To improve the permissiveness of the monitor, we construct an executable model of the monitored program that contains only observation points and checkpoints. In the training phase, we run the program along with its executable model to train the monitor and improve its permissiveness; if a violation is predicted at runtime in a checkpoint, we execute the program model to check whether the security guard of the current checkpoint is restrictive or not. If it is restrictive, we learn and relax the security guard to allow the current (symbolic) execution path in future. After the monitor training, we construct a more lightweight monitor that controls and predicts information flow using the learnt security guards in the checkpoints to protect the program.

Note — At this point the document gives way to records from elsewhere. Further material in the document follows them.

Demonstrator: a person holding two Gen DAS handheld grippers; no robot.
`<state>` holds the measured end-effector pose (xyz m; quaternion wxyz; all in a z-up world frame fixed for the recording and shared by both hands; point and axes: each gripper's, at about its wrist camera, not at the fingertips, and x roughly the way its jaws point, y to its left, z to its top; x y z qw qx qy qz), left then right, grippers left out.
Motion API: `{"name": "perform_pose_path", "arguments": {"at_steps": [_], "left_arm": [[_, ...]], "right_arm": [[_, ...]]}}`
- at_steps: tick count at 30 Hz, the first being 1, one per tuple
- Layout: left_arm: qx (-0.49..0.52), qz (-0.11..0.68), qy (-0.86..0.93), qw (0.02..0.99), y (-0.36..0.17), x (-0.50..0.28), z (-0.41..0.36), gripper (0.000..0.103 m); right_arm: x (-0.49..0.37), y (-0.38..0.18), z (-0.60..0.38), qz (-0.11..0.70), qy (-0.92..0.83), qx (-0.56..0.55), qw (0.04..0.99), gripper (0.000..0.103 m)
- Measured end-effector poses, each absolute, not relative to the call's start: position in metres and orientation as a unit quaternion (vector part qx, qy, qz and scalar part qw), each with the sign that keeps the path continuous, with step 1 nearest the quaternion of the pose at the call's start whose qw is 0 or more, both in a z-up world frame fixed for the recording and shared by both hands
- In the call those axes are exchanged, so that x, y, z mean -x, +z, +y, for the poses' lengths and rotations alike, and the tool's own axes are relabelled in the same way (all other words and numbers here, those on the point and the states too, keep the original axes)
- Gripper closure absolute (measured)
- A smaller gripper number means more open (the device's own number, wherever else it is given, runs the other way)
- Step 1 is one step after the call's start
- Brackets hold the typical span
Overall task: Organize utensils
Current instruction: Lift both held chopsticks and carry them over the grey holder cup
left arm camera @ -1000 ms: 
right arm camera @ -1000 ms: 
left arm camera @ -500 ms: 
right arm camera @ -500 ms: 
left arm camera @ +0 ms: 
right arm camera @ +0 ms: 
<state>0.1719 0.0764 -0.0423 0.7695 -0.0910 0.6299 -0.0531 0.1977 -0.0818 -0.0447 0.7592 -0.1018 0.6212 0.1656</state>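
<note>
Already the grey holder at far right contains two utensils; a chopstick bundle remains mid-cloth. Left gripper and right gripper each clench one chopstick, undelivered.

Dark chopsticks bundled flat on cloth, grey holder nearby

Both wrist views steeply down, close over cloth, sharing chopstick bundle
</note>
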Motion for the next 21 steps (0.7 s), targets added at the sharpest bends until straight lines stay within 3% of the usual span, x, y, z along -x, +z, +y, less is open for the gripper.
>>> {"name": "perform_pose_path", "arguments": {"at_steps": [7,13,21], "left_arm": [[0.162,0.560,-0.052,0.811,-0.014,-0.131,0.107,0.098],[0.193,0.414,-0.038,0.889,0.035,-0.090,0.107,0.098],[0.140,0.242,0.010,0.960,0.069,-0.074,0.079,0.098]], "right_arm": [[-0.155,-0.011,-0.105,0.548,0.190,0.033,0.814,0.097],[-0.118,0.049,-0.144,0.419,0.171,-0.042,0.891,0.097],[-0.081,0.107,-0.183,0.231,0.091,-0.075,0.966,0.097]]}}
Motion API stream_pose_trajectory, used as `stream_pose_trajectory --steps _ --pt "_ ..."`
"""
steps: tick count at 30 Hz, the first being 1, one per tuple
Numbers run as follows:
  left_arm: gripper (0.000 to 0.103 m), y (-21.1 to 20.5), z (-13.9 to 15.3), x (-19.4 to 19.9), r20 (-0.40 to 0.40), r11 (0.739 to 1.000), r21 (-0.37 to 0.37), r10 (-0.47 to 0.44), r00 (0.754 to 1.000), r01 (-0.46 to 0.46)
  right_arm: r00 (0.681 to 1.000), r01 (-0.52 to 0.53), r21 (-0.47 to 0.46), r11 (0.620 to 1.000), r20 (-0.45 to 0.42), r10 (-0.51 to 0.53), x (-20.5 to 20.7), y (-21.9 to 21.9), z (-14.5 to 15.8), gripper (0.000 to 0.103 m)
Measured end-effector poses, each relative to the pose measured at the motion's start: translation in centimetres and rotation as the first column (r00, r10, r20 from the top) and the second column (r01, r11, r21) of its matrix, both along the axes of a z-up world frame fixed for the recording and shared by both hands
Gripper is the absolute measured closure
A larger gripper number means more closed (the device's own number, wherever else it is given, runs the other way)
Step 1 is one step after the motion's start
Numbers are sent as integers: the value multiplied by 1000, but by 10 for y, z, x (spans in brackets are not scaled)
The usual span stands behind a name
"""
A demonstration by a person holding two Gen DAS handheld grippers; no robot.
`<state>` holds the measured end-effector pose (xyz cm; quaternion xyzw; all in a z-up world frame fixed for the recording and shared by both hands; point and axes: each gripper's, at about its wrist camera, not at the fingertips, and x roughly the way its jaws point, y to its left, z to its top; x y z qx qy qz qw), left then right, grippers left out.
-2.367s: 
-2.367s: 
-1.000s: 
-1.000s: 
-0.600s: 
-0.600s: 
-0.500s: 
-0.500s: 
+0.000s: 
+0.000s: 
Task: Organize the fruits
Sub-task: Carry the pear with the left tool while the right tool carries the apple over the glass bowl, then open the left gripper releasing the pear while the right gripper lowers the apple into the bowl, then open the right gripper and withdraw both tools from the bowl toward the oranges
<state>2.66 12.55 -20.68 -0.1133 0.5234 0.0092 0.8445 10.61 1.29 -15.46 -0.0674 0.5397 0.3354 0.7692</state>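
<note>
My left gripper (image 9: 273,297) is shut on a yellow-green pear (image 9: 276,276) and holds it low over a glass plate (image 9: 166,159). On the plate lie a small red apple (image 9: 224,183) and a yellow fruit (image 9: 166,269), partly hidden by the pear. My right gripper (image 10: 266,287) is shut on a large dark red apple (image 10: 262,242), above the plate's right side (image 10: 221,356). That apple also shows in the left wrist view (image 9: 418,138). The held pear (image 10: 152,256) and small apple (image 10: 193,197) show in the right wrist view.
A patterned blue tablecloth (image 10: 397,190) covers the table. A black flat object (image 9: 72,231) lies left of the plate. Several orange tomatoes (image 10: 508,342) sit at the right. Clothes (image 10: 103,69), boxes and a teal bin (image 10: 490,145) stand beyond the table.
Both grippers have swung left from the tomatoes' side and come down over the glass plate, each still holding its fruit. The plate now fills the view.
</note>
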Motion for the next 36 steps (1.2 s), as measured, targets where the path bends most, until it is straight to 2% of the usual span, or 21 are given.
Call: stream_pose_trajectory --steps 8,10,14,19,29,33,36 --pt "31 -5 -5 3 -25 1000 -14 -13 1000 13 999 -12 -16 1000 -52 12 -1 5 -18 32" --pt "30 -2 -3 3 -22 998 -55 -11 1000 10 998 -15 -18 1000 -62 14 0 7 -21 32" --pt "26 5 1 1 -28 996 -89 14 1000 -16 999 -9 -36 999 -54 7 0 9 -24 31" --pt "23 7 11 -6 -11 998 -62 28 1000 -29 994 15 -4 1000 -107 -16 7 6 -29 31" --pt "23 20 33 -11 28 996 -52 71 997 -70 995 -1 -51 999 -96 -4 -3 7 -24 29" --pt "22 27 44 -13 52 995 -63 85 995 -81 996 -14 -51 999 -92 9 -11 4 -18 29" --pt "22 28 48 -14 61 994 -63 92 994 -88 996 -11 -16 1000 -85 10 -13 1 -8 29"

Furthermore, we design a set of secure countermeasures to be applied in the checkpoints in case of security violations that prevent the program from reaching an insecure state. A user-defined countermeasure can be applied at runtime, provided that it satisfies certain conditions. One of the main countermeasures that can be applied is to declassify information, i.e. degrade the security level of variables. In [16], we proved that the method is sound and enforces localized delimited release [2]. If the monitor does not perform any declassification, it enforces termination-insensitive noninterference. Furthermore, we implement a tool-set to support our method and conduct some experiments to evaluate the method. Our contributions are the following:

  • Permissive Sound Monitor. We propose a new approach using boolean controller synthesis to efficiently construct a hybrid flow-sensitive security monitor that predicts future information flow at a few predefined checkpoints in a Java program. To improve the monitor permissiveness, we train the monitor in a testing environment and eliminate false positives as far as possible.

  • Supporting User-Defined Countermeasures. In contrast to the existing dynamic monitors that apply a few fixed countermeasures, detecting a violation multiple steps ahead of its occurrence enables the user to design and apply various countermeasures in the checkpoints, provided that they introduce no information leakage. Our method is the first method that allows dynamic correct-by-construction information disclosure, even though the declassification policies are simple. While existing approaches enforce a variation of noninterference, our method guarantees localized delimited release, and enforces termination-insensitive noninterference in case of no information release.

  • Tool Support. Our method is supported by a tool-set to control information flow in programs written in a sub-language of Java. We also conducted experiments to evaluate the effectiveness of the method.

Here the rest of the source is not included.